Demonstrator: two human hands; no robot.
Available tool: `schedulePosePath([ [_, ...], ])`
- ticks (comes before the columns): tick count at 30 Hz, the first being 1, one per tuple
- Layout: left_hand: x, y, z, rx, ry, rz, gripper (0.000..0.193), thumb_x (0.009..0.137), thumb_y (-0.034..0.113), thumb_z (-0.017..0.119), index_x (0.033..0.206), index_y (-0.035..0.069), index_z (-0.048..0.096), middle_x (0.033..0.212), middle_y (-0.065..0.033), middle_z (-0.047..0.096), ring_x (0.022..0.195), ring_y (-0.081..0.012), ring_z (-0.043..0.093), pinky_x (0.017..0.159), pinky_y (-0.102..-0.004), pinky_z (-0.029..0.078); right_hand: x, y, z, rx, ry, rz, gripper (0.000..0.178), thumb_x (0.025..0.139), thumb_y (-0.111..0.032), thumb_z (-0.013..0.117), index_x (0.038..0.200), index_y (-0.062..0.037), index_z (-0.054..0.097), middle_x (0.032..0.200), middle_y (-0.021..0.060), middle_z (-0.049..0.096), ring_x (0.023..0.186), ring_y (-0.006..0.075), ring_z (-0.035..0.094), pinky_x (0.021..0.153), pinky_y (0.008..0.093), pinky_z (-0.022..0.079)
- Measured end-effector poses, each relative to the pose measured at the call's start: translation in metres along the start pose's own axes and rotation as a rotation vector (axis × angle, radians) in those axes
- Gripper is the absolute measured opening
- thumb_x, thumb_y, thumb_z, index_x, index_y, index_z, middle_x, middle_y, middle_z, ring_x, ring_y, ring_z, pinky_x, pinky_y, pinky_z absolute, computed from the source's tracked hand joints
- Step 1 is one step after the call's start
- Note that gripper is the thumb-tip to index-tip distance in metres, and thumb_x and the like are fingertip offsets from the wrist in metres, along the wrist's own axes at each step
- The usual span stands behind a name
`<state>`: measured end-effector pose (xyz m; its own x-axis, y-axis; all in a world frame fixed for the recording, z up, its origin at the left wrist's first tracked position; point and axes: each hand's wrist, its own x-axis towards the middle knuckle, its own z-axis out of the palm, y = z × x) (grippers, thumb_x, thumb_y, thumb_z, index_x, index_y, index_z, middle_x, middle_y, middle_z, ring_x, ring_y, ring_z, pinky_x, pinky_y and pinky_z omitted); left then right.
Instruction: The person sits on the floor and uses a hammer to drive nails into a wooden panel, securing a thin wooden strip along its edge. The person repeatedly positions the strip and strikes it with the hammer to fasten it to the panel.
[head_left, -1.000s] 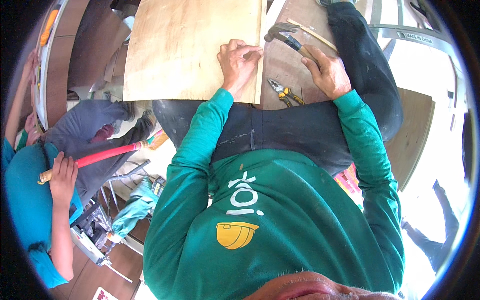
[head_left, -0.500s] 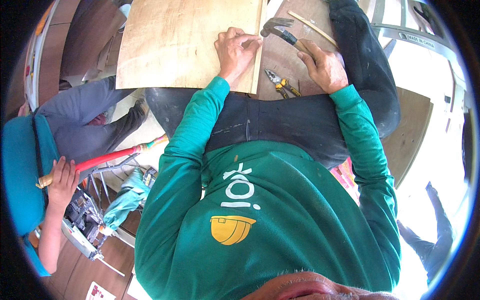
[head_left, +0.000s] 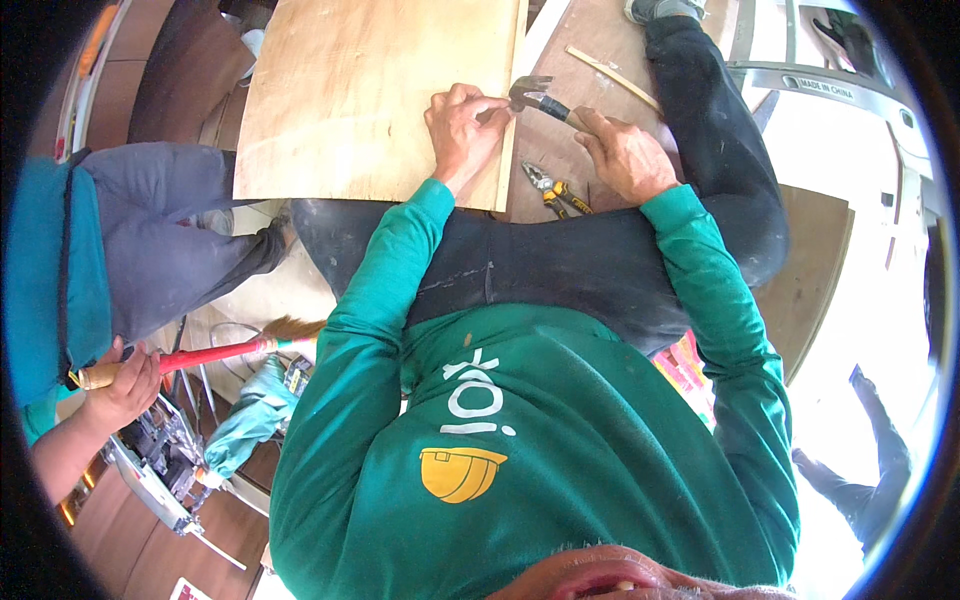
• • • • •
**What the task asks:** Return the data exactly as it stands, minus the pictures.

**Answer area:**
Demonstrator: two human hands; no robot.
Available tool: `schedulePosePath([ [_, ...], ])`
- ticks (comes before the columns): tick count at 30 Hz, the first being 1, one per tuple
- Layout: left_hand: x, y, z, rx, ry, rz, gripper (0.000..0.193), thumb_x (0.009..0.137), thumb_y (-0.034..0.113), thumb_z (-0.017..0.119), index_x (0.033..0.206), index_y (-0.035..0.069), index_z (-0.048..0.096), middle_x (0.033..0.212), middle_y (-0.065..0.033), middle_z (-0.047..0.096), ring_x (0.022..0.195), ring_y (-0.081..0.012), ring_z (-0.043..0.093), pinky_x (0.017..0.159), pinky_y (-0.102..-0.004), pinky_z (-0.029..0.078); right_hand: x, y, z, rx, ry, rz, gripper (0.000..0.178), thumb_x (0.025..0.139), thumb_y (-0.111..0.032), thumb_z (-0.013..0.117), index_x (0.038..0.200), index_y (-0.062..0.037), index_z (-0.054..0.097), middle_x (0.032..0.200), middle_y (-0.021..0.060), middle_z (-0.049..0.096), ring_x (0.023..0.186), ring_y (-0.006..0.075), ring_z (-0.035..0.094), pinky_x (0.021..0.153), pinky_y (0.008..0.093), pinky_z (-0.022..0.079)
- Measured end-effector poses, each relative to the pose measured at the call's start: translation in metres along the start pose's own axes and rotation as a rotation vector (axis × angle, radians) in those axes
- Gripper is the absolute measured opening
- thumb_x, thumb_y, thumb_z, index_x, index_y, index_z, middle_x, middle_y, middle_z, ring_x, ring_y, ring_z, pinky_x, pinky_y, pinky_z absolute, computed from the source's tracked hand joints
- Step 1 is one step after the call's start
- Note that gripper is the thumb-tip to index-tip distance in metres, and thumb_x and the like are fingertip offsets from the wrist in metres, along the wrist's own axes at each step
- The usual span stands behind a name
`<state>`: measured end-effector pose (xyz m; its own x-axis, y-axis; all in a world frame fixed for the recording, z up, its origin at the left wrist's first tracked position; point and axes: each hand's wrist, its own x-axis towards the middle knuckle, its own z-axis out of the palm, y = z × x) (grippers, thumb_x, thumb_y, thumb_z, index_x, index_y, index_z, middle_x, middle_y, middle_z, ring_x, ring_y, ring_z, pinky_x, pinky_y and pinky_z omitted); left then right.
Instruction: The person sits on the floor and uses a hammer to drive nails into a wooden panel, securing a thin wooden strip along its edge. The person repeatedly positions the strip and strikes it with the hammer to fasten it to the panel.
[head_left, -1.000s] 
[head_left, -0.500s] 
[head_left, +0.000s] 

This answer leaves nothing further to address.